▶ [What to do] Transcribe the material from its first line onward, ending with the line that contains "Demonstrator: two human" and adding nothing beyond it.

▶ [Data excerpt]
BEGIN
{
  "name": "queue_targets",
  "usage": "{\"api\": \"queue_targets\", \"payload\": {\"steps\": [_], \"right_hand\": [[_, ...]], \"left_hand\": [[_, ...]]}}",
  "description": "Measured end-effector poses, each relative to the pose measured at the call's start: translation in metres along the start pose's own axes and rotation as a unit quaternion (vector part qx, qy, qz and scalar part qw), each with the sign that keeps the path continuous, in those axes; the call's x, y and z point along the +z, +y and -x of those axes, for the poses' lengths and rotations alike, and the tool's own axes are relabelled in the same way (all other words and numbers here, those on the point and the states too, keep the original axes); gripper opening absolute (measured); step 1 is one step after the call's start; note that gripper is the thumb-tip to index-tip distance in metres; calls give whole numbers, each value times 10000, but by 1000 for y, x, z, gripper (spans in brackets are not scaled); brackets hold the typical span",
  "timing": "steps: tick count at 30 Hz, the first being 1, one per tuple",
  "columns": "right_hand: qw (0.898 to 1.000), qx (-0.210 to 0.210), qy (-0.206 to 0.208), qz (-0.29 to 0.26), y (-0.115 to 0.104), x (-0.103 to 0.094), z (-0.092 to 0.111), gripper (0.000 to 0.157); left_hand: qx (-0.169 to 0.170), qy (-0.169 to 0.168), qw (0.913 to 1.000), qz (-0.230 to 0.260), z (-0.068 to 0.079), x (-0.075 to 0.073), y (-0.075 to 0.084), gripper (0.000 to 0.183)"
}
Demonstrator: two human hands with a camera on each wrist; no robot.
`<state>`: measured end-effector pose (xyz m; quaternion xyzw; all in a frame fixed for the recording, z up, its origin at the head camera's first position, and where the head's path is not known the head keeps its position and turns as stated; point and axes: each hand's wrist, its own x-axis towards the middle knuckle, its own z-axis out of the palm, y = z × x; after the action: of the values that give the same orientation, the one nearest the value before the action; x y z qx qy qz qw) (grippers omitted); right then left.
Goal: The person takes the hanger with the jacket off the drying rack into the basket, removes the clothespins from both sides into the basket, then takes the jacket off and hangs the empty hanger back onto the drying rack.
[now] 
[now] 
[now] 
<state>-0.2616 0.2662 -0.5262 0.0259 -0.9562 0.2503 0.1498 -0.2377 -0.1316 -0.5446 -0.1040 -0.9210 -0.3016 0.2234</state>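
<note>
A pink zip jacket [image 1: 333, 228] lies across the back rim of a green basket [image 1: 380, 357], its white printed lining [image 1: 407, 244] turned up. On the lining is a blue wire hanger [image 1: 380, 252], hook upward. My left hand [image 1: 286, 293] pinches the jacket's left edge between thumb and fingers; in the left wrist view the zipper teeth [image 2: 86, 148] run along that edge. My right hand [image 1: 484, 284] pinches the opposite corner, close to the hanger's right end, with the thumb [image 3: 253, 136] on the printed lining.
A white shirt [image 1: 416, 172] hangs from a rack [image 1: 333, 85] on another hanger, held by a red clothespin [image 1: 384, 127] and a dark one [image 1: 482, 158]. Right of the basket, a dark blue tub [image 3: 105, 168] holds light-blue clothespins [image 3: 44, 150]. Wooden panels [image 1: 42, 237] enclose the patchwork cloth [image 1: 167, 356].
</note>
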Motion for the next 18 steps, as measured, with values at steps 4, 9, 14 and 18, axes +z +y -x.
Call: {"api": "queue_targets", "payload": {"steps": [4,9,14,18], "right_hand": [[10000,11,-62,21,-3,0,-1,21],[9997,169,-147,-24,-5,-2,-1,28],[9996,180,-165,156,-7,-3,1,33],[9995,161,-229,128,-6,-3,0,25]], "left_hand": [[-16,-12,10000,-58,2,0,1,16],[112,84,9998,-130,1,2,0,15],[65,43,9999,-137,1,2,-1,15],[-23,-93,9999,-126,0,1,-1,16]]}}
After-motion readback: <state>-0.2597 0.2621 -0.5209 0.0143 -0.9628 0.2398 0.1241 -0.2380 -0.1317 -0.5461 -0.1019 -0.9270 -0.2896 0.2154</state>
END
▶ [Written response]
{
  "name": "queue_targets",
  "usage": "{\"api\": \"queue_targets\", \"payload\": {\"steps\": [_], \"right_hand\": [[_, ...]], \"left_hand\": [[_, ...]]}}",
  "description": "Measured end-effector poses, each relative to the pose measured at the call's start: translation in metres along the start pose's own axes and rotation as a unit quaternion (vector part qx, qy, qz and scalar part qw), each with the sign that keeps the path continuous, in those axes; the call's x, y and z point along the +z, +y and -x of those axes, for the poses' lengths and rotations alike, and the tool's own axes are relabelled in the same way (all other words and numbers here, those on the point and the states too, keep the original axes); gripper opening absolute (measured); step 1 is one step after the call's start; note that gripper is the thumb-tip to index-tip distance in metres; calls give whole numbers, each value times 10000, but by 1000 for y, x, z, gripper (spans in brackets are not scaled); brackets hold the typical span",
  "timing": "steps: tick count at 30 Hz, the first being 1, one per tuple",
  "columns": "right_hand: qw (0.898 to 1.000), qx (-0.210 to 0.210), qy (-0.206 to 0.208), qz (-0.29 to 0.26), y (-0.115 to 0.104), x (-0.103 to 0.094), z (-0.092 to 0.111), gripper (0.000 to 0.157); left_hand: qx (-0.169 to 0.170), qy (-0.169 to 0.168), qw (0.913 to 1.000), qz (-0.230 to 0.260), z (-0.068 to 0.079), x (-0.075 to 0.073), y (-0.075 to 0.084), gripper (0.000 to 0.183)"
}
Demonstrator: two human hands with a camera on each wrist; no robot.

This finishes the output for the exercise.